## What you have to do
The response should be the lines of the data, starting at the first and ending at the one that contains "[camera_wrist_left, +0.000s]", copied without change.

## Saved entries
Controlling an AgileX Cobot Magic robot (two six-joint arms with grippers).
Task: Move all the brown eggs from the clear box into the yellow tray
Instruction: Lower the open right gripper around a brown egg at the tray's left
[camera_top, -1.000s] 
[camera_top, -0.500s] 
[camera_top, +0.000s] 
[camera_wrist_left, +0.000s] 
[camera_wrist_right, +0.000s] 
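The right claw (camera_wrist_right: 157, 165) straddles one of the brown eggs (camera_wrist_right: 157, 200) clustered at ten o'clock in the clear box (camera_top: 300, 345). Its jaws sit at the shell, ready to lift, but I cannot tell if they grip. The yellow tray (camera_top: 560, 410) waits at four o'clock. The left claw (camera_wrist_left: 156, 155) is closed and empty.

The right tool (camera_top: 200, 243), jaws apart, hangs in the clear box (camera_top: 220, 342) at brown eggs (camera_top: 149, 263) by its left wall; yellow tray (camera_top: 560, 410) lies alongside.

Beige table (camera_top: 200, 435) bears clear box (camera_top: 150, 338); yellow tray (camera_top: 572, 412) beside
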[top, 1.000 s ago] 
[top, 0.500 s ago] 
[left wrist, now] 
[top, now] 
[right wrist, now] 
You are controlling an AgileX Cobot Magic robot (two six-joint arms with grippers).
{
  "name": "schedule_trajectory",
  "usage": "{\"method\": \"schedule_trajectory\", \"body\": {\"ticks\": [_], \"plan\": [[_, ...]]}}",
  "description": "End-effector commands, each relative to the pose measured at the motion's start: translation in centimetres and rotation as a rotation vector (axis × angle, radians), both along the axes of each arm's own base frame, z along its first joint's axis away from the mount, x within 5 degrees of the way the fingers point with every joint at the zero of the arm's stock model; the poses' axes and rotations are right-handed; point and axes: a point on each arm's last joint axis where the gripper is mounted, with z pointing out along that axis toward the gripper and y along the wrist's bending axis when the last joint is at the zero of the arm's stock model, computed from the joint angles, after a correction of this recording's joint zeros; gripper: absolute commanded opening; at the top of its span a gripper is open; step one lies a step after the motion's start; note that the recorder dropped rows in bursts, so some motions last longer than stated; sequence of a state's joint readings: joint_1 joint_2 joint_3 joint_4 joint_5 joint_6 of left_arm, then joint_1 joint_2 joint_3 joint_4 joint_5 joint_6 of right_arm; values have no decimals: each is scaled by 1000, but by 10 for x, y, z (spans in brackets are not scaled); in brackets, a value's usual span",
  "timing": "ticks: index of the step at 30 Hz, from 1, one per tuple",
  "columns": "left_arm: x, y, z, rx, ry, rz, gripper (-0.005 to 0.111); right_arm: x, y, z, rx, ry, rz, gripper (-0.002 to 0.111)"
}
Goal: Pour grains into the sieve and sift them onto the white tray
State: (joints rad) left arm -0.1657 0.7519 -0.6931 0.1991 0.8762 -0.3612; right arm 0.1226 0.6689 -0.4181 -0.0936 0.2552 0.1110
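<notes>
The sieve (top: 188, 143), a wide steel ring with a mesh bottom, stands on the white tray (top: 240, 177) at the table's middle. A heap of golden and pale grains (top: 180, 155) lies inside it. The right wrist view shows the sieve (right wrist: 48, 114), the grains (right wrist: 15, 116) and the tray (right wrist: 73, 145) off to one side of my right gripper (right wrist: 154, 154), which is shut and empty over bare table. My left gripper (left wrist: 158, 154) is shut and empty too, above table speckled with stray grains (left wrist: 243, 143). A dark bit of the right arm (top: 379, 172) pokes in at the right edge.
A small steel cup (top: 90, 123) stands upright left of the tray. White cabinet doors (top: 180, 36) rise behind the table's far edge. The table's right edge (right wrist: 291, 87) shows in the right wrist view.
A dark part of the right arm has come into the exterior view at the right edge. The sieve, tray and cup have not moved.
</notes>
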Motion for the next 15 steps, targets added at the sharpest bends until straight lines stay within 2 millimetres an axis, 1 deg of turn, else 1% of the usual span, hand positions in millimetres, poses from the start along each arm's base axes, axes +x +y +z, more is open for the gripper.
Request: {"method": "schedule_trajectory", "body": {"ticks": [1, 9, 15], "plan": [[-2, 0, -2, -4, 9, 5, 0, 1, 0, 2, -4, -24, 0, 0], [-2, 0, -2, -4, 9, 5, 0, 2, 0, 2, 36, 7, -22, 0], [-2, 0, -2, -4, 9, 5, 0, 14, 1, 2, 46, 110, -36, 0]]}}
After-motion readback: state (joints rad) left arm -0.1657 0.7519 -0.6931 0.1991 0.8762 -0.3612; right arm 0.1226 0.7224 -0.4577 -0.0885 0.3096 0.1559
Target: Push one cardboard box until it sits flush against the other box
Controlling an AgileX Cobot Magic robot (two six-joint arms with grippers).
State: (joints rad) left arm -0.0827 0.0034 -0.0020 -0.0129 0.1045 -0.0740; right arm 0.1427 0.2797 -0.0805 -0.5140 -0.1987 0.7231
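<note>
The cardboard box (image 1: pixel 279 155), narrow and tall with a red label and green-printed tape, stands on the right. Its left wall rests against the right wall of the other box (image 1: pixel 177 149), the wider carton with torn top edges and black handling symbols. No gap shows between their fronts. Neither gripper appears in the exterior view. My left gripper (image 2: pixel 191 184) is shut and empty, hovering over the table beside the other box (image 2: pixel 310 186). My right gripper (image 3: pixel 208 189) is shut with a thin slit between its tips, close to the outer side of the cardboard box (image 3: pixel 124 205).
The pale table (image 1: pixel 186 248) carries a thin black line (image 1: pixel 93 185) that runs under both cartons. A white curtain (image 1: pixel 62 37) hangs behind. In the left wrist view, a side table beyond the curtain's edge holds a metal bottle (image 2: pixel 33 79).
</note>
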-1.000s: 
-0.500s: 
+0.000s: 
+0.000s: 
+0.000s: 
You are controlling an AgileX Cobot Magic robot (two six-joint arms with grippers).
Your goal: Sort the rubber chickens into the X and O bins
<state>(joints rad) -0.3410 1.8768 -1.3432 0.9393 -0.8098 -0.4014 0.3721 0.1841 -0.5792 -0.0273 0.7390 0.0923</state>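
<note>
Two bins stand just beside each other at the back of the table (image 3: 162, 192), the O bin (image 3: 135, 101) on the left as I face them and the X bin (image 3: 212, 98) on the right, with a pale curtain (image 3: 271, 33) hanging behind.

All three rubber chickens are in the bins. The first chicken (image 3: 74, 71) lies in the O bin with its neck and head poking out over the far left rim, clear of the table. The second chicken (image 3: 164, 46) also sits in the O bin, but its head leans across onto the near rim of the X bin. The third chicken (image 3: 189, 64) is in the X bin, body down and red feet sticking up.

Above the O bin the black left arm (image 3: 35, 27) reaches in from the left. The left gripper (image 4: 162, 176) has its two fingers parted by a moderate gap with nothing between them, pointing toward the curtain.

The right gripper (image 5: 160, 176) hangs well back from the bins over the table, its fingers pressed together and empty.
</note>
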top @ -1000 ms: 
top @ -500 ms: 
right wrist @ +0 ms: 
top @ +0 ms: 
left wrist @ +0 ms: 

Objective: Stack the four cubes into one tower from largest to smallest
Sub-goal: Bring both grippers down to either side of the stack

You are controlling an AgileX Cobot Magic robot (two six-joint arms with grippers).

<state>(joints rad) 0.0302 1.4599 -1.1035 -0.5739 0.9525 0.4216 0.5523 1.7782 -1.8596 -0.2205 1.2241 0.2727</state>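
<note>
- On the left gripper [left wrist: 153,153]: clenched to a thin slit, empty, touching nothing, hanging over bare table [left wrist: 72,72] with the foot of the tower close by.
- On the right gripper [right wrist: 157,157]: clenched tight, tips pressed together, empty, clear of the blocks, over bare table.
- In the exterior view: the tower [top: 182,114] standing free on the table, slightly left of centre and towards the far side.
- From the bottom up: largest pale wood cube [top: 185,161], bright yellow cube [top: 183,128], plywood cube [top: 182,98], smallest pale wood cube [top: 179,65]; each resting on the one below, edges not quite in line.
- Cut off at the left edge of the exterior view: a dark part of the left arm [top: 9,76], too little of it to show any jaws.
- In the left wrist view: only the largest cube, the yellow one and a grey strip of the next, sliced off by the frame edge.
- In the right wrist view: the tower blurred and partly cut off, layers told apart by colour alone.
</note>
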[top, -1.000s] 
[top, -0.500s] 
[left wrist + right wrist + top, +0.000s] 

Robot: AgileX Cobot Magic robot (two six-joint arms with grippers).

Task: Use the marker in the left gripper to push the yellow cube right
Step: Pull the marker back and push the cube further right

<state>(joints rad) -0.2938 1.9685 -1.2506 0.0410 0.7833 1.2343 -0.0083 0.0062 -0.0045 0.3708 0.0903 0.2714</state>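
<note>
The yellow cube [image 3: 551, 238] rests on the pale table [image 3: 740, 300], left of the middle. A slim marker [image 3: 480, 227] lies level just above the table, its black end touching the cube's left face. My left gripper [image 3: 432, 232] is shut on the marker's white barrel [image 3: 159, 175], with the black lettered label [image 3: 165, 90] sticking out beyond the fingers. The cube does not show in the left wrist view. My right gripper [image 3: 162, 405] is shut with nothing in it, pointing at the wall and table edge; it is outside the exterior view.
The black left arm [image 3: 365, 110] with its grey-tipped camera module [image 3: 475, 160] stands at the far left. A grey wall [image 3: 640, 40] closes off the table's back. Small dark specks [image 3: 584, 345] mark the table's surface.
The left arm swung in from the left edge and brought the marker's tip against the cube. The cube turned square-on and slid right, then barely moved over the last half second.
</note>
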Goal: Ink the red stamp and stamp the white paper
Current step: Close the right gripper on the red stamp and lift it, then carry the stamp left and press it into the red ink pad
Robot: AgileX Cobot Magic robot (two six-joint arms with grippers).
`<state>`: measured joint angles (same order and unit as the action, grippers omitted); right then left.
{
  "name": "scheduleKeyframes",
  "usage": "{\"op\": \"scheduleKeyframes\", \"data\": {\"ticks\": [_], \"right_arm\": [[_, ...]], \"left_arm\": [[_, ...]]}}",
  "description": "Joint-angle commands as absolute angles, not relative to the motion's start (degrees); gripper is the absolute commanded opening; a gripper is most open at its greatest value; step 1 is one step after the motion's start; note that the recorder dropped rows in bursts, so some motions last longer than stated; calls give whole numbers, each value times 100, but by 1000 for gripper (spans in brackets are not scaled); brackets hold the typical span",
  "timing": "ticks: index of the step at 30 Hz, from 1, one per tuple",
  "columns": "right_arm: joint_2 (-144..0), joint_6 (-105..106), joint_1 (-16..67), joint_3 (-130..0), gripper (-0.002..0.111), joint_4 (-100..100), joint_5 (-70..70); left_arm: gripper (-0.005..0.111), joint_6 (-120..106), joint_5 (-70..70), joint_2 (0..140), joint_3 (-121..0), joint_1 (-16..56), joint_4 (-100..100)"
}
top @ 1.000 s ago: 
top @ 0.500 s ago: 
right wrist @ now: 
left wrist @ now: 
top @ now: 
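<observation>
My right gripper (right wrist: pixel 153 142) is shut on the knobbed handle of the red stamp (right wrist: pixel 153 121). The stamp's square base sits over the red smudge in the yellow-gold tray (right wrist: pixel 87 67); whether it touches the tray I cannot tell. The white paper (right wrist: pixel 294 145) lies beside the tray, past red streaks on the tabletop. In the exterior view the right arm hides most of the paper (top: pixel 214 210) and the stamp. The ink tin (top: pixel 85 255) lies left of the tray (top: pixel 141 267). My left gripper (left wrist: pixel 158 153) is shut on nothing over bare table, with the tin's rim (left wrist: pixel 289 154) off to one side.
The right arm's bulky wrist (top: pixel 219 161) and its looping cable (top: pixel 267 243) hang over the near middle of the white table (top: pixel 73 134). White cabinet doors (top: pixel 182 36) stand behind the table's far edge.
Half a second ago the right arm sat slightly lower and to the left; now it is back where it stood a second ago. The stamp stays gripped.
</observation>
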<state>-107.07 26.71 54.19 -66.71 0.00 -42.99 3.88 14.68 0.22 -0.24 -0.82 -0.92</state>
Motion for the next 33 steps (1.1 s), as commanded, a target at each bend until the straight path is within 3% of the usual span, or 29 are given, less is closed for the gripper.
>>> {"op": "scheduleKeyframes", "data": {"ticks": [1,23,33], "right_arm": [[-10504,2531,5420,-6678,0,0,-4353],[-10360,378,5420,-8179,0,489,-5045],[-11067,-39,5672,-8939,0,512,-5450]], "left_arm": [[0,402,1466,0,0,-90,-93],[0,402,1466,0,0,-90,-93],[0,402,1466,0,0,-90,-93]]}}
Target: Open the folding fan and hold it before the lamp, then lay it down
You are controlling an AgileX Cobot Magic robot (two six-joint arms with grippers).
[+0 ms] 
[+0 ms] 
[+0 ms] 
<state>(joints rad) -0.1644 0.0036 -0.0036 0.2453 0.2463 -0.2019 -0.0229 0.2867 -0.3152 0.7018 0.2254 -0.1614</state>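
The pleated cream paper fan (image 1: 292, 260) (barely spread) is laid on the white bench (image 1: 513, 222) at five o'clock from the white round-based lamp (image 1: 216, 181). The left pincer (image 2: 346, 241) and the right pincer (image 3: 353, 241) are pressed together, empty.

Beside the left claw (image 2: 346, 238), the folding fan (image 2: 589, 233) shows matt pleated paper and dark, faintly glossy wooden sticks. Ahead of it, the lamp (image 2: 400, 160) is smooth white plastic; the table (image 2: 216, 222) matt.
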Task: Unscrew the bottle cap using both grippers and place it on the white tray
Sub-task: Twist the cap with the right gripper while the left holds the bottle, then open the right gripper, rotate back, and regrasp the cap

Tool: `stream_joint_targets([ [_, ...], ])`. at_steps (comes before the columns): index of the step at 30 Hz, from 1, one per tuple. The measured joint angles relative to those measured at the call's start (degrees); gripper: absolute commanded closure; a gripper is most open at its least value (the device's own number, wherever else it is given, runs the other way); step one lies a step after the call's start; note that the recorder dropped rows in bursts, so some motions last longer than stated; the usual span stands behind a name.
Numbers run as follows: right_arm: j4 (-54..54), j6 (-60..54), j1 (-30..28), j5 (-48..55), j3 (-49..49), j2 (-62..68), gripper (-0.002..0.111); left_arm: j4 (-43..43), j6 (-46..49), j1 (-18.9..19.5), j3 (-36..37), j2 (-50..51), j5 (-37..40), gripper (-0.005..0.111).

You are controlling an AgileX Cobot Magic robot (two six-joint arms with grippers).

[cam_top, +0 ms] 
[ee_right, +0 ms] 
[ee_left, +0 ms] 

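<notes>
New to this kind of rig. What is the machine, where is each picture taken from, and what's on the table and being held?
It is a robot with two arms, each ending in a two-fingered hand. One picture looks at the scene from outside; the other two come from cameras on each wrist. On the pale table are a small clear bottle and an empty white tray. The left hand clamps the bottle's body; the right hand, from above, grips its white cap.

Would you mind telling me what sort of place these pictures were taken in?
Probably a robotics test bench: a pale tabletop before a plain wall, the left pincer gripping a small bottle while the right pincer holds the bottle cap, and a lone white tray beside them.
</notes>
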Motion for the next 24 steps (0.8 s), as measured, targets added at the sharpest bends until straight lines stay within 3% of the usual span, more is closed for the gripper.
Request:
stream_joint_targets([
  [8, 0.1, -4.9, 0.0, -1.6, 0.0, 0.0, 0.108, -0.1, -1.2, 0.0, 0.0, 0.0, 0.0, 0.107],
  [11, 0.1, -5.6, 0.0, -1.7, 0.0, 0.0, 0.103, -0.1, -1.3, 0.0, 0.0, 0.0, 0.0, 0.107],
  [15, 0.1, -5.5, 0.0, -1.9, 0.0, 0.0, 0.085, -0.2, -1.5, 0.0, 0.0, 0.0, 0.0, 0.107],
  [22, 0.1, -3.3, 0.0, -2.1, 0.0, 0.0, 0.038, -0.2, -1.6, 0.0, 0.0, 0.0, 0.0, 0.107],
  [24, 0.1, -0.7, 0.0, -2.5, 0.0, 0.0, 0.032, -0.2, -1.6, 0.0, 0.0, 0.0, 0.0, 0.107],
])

## Task output
Controlling an AgileX Cobot Magic robot (two six-joint arms with grippers).
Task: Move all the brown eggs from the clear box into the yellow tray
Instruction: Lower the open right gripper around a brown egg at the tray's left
[camera_top, -1.000s] 
[camera_top, -0.500s] 
[camera_top, +0.000s] 
[camera_wrist_left, +0.000s] 

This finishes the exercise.